As a method in a decoder of a multi-channel audio processing system:
Receiving M input signals (404), having spectral coefficients corresponding to frequencies above a first cross-over frequency k _y ;
Receiving a first waveform-coded signal (710), comprising spectral coefficients corresponding to frequency intervals starting from a first cross-over frequency k _y ;
Receiving M second waveform-coded signals (210), having spectral coefficients corresponding to frequencies up to a first cross-over frequency;
interleaving a first waveform-coded signal (710) with the one of the M input signals to obtain an interleaved version of the one of the M input signals; and
A method comprising combining the M second waveform-coded signals with the M input signals before interleaving, after interleaving, or in a step combined with interleaving.

According to claim 1,
The M input signals 404 do not have spectral coefficients corresponding to frequencies below the first crossover frequency k _y .
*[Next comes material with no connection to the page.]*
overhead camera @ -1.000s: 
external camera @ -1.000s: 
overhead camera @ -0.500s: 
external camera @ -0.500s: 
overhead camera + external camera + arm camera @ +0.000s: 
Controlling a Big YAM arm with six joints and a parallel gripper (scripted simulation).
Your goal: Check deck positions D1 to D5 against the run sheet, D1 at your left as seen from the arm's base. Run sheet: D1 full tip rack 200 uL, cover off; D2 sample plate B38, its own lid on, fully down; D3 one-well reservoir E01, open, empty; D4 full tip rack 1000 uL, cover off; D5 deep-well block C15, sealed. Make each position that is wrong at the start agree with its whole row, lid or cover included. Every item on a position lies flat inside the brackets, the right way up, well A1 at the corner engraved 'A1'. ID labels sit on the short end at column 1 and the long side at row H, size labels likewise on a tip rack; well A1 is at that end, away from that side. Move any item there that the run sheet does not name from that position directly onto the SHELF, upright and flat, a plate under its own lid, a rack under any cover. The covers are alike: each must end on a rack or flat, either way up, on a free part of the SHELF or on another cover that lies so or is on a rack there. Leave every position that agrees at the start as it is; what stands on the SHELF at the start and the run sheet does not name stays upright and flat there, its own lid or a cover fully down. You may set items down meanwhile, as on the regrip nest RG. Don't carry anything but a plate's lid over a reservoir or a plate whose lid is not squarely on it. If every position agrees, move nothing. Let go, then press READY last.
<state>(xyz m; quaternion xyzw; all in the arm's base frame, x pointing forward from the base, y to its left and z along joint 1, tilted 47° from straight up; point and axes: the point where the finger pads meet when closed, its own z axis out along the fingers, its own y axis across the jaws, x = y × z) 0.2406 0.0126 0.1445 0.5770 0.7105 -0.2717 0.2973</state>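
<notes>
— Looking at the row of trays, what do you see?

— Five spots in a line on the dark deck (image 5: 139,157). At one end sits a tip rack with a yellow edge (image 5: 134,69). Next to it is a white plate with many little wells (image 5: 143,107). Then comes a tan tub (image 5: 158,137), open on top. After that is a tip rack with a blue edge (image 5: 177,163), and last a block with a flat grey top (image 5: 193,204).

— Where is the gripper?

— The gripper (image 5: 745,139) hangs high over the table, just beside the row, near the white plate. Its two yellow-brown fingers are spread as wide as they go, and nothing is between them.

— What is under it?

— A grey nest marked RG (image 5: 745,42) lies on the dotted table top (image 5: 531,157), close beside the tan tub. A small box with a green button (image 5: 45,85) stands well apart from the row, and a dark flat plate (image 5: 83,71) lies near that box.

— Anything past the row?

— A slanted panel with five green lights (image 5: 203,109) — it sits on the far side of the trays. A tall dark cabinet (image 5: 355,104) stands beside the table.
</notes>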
The method of claim 1 or 2,
The first cross-over frequency depends on the bit transfer rate of the multi-channel audio processing system.
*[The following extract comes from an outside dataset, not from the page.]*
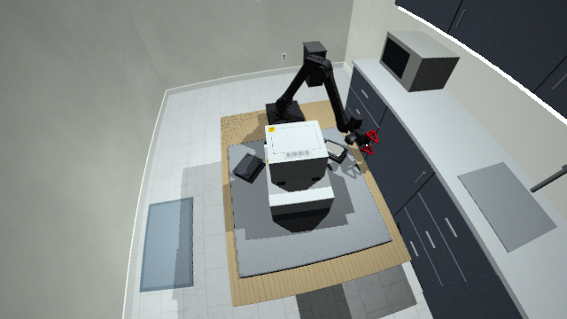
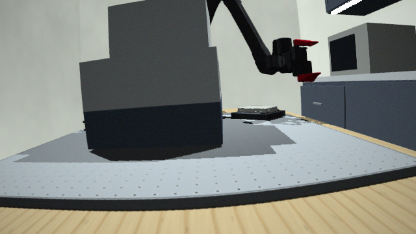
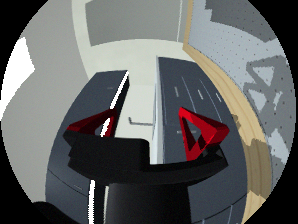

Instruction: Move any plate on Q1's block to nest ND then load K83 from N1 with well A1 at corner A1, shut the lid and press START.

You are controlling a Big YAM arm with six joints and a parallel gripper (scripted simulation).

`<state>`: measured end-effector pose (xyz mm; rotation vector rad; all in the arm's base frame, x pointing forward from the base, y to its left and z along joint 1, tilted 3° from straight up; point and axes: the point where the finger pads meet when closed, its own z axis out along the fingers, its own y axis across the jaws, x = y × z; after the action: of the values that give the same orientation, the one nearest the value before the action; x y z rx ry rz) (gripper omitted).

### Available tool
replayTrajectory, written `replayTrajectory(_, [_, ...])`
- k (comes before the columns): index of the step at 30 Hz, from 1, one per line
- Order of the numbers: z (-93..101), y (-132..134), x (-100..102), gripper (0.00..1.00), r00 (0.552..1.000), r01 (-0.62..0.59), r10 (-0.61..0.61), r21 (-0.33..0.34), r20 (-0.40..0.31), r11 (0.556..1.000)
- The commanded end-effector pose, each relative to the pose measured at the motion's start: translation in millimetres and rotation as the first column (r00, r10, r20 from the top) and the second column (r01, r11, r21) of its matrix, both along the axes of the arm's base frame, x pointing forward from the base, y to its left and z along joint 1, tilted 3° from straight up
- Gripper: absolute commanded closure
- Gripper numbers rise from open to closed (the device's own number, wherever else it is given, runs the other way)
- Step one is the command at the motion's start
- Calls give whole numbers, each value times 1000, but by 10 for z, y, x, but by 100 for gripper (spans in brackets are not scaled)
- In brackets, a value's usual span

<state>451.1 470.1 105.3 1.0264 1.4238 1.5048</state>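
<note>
My end effector (image 3: pixel 152 129) gapes wide, red fingers spread on nothing, facing dark cabinet drawers (image 3: pixel 174 96); the table's wooden edge (image 3: pixel 245 143) runs alongside.

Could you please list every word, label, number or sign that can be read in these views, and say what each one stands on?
None can be read.
Yellow square label on the lid top of the cycler Q1, rear corner in the top view: too small to read.
Barcode strip on the same lid top, near its front edge: bars show, and any characters are blurred.
Plate K83 on nest N1: printing not legible.
Microwave: no text visible.
</note>
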Motion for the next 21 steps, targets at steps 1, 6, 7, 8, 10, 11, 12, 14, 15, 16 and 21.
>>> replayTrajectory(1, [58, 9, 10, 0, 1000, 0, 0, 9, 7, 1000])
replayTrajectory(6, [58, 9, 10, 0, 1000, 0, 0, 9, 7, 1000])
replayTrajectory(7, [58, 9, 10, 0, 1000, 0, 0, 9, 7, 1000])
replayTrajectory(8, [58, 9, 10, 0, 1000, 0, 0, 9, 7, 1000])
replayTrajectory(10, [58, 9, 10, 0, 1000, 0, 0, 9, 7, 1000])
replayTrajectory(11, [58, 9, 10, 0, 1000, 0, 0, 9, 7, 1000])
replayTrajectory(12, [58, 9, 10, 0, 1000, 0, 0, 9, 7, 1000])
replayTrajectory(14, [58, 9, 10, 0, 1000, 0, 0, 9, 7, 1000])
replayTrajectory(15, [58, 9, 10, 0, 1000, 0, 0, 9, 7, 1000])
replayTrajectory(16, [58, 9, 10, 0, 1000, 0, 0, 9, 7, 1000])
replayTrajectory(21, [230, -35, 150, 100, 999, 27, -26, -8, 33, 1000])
The method of claim 1 or 2,
The method of claim 1, wherein the decoder is a decoder for hybrid coding with discrete multi-channel coding and parametric coding.

According to claim 4,
M input signals (404) are reconstructed from a parametric encoded audio signal.

The method of claim 1 or 2,
Combining the M second waveform-coded signals (210) with the M input signals (404) is performed in the frequency domain.

The method of claim 1 or 2,
The method wherein interleaving and combining are combined into a single stage or operation.

The method of claim 1 or 2,
The interleaving is performed according to a control signal indicating a frequency range and a time range in which the first waveform-coded signal (710) is to be interleaved with the M input signals (404).

As a multi-channel audio processing system:
a first input, configured to receive M input signals (404), having spectral coefficients corresponding to frequencies above a first cross-over frequency k _y ;
a second input, configured to receive a first waveform-coded signal (710), having spectral coefficients corresponding to frequency intervals starting from a first cross-over frequency k _y ;
a third input, configured to receive M second waveform-coded signals 210, having spectral coefficients corresponding to frequencies up to a first cross-over frequency;
configured to interleave the first waveform-coded signal (710) with the one of the M input signals (404) so that an interleaved version of the one of the M input signals is obtained, interleaved stage; and
A multi-channel audio processing system, comprising a combining stage configured to combine the M second waveform-coded signals with the M input signals before interleaving, after interleaving, or in a step combined with interleaving.

In a computer-readable recording medium,
A computer-readable recording medium having instructions that, when executed by a computing device or system, cause the computing device or system to perform the method of claim 1 or 2.